Assignment =>
From the entries below, return exactly the lines beginning at the one that contains "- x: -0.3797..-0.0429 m" and ending at the one that contains "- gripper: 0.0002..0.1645", both of them included, and only those lines.

Stored records
+---+

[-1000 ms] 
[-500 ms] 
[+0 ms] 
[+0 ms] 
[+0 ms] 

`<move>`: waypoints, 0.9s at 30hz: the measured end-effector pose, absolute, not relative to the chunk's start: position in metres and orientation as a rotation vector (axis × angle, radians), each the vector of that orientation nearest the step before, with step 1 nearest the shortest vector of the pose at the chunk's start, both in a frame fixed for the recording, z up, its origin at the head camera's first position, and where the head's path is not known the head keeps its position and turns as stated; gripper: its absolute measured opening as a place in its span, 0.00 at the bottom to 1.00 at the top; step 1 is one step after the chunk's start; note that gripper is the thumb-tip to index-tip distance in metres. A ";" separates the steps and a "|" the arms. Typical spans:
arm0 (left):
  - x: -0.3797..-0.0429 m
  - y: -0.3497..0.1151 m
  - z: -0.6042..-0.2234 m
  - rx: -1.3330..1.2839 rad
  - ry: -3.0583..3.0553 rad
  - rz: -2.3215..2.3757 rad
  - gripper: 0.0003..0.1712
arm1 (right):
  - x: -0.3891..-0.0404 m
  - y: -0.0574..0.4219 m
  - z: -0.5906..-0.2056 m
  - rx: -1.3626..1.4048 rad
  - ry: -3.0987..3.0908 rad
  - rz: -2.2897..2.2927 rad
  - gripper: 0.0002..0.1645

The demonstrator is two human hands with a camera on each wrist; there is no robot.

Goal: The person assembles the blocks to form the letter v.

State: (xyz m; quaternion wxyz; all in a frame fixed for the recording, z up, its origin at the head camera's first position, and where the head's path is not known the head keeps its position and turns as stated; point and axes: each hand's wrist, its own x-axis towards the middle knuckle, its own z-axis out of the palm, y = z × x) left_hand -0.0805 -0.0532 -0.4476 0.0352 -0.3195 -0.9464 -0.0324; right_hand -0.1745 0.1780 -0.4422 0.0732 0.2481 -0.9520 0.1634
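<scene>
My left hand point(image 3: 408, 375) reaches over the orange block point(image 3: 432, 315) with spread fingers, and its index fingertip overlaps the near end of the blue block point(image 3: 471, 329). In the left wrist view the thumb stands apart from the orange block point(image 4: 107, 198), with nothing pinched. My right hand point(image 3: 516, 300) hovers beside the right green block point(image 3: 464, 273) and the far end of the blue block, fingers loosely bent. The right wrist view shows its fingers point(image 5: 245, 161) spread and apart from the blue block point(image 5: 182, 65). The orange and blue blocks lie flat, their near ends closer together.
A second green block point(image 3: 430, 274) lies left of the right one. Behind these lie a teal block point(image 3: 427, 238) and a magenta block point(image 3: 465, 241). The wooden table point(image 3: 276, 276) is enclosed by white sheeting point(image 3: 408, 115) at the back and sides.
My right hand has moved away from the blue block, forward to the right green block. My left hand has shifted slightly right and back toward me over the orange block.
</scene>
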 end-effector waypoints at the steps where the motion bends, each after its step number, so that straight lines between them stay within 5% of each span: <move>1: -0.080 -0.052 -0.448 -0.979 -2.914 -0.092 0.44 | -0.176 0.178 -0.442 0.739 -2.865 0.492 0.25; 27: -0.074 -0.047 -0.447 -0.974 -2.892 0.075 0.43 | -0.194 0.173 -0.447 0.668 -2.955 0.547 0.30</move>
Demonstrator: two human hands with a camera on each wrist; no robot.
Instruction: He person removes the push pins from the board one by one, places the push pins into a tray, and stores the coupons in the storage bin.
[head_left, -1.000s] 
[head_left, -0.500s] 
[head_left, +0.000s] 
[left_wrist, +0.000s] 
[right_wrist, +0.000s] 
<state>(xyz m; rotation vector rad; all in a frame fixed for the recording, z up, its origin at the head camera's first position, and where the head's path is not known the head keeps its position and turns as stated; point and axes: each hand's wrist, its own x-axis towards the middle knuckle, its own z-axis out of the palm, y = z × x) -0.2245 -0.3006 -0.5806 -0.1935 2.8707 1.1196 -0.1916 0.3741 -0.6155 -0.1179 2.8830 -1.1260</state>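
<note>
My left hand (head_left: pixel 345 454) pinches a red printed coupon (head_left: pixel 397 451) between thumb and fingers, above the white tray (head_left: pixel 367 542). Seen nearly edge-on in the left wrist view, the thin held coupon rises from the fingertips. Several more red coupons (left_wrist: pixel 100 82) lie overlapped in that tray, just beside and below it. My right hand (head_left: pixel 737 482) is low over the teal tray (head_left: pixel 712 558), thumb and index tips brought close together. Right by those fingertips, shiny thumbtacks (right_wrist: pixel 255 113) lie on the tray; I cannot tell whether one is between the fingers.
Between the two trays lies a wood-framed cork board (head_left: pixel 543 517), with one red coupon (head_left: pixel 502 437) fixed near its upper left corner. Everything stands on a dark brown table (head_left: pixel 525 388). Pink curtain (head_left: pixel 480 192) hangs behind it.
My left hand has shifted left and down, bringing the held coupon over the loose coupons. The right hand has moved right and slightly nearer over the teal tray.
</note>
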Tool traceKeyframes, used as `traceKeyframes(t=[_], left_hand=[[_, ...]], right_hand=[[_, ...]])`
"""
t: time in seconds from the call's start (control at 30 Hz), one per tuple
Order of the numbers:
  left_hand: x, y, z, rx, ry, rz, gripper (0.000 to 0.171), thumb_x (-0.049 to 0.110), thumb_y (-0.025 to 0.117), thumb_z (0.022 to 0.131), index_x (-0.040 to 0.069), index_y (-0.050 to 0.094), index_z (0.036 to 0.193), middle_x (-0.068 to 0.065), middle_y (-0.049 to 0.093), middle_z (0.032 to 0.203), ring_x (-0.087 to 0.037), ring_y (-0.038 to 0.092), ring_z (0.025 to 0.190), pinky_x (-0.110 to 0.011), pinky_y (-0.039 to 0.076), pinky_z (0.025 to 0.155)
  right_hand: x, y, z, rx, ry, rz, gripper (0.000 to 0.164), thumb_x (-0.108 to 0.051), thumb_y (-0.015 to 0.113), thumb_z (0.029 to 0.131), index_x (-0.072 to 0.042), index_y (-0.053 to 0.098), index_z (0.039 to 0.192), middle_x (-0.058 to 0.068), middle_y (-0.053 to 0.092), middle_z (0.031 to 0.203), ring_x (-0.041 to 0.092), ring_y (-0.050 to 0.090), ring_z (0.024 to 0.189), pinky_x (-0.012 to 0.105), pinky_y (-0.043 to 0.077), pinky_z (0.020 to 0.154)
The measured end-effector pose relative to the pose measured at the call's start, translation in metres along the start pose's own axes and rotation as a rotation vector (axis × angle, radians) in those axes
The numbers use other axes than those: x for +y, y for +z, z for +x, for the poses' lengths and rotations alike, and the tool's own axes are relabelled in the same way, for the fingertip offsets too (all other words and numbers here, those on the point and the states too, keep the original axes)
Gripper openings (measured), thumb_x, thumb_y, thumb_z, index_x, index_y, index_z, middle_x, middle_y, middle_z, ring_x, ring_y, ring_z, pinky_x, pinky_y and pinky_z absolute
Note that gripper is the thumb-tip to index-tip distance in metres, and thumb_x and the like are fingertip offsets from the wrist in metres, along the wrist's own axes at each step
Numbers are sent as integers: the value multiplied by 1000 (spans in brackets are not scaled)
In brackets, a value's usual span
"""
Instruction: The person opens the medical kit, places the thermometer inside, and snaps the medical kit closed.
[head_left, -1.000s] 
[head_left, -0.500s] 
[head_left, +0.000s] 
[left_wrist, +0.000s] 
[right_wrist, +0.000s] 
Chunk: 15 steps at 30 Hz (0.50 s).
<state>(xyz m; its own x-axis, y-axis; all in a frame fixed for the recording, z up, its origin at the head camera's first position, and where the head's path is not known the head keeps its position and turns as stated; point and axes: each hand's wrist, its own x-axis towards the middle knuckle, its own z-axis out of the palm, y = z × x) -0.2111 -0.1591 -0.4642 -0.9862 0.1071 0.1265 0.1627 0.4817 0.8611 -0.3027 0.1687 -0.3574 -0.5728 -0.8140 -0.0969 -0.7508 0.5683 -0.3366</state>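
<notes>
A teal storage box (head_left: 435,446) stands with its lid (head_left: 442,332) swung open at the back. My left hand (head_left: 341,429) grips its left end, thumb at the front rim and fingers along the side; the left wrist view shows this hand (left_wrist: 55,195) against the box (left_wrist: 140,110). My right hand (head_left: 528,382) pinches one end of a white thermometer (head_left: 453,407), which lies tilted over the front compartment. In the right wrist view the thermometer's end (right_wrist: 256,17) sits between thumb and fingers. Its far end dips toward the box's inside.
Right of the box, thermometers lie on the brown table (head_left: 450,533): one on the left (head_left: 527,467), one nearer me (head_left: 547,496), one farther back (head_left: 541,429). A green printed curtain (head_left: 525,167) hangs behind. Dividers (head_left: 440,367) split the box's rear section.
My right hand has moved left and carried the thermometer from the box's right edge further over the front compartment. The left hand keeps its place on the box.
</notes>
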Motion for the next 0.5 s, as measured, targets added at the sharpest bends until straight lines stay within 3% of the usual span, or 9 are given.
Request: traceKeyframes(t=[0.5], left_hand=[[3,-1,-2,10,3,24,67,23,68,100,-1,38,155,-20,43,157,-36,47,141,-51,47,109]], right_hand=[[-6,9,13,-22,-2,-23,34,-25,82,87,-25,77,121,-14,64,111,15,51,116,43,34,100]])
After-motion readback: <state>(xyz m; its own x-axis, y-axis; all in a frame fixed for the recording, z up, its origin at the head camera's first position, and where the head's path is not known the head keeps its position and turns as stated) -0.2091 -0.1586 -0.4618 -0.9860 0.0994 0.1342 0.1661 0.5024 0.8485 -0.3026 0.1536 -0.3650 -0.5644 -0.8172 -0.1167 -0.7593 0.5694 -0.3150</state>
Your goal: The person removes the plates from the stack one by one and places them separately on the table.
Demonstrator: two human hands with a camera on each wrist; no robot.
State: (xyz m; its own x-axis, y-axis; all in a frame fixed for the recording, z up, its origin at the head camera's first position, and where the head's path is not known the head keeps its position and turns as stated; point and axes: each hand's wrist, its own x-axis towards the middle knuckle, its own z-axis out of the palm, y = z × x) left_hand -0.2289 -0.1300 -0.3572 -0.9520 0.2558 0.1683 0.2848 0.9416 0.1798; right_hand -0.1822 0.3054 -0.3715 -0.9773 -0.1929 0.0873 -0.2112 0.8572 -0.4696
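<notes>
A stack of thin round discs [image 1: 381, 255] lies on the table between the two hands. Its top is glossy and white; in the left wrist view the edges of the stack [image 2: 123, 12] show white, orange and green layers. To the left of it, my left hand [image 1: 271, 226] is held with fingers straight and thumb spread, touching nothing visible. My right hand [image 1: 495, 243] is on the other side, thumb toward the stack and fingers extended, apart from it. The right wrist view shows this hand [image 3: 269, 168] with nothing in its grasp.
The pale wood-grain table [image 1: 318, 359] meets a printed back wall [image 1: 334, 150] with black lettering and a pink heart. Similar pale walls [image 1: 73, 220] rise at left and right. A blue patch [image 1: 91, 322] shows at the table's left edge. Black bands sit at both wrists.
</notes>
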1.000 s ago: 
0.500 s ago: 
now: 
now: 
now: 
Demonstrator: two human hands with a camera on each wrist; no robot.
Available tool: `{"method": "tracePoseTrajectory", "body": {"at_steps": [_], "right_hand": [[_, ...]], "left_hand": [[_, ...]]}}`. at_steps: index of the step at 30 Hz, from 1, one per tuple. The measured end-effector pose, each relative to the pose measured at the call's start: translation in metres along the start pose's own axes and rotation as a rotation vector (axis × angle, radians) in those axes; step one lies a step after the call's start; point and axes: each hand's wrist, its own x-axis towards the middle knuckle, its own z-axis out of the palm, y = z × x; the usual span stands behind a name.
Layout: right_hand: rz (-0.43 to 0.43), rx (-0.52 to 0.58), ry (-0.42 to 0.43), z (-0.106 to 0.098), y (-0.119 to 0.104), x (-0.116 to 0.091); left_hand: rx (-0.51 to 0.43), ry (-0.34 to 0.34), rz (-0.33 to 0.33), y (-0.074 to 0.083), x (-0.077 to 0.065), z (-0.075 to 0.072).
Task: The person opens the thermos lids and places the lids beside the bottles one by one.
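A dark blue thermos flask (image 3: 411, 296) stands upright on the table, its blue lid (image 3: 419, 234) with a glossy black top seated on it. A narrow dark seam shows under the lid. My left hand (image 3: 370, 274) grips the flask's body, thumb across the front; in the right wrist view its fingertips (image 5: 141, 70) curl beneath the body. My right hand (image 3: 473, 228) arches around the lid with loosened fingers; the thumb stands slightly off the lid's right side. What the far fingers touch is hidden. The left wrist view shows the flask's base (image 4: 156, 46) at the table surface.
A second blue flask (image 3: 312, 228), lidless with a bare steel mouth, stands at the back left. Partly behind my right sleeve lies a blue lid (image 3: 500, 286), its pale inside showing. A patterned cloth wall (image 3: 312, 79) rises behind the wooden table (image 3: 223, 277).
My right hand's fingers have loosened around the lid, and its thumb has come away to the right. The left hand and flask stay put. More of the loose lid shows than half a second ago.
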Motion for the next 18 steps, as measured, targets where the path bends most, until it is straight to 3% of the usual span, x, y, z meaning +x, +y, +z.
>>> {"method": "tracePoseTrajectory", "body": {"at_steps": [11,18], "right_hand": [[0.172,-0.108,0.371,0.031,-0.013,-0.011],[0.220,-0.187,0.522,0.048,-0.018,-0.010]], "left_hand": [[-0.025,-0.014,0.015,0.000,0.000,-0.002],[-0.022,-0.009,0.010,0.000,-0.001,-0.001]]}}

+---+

The completed task =>
  - x: -0.3797..-0.0429 m
  - y: -0.3497..0.1151 m
  - z: -0.6042..-0.2234 m
  - rx: -1.3330..1.2839 rad
  - ry: -3.0583..3.0553 rad
  - rz: -2.3215..2.3757 rad
  - gripper: 0.0003..0.1712
arm1 (right):
  - x: -0.3891..-0.0404 m
  - y: -0.0574..0.4219 m
  - z: -0.5906..-0.2056 m
  - rx: -1.3626..1.4048 rad
  - ry: -3.0987..3.0908 rad
  - rz: -2.2897..2.2927 rad
  - gripper: 0.0002..0.1645

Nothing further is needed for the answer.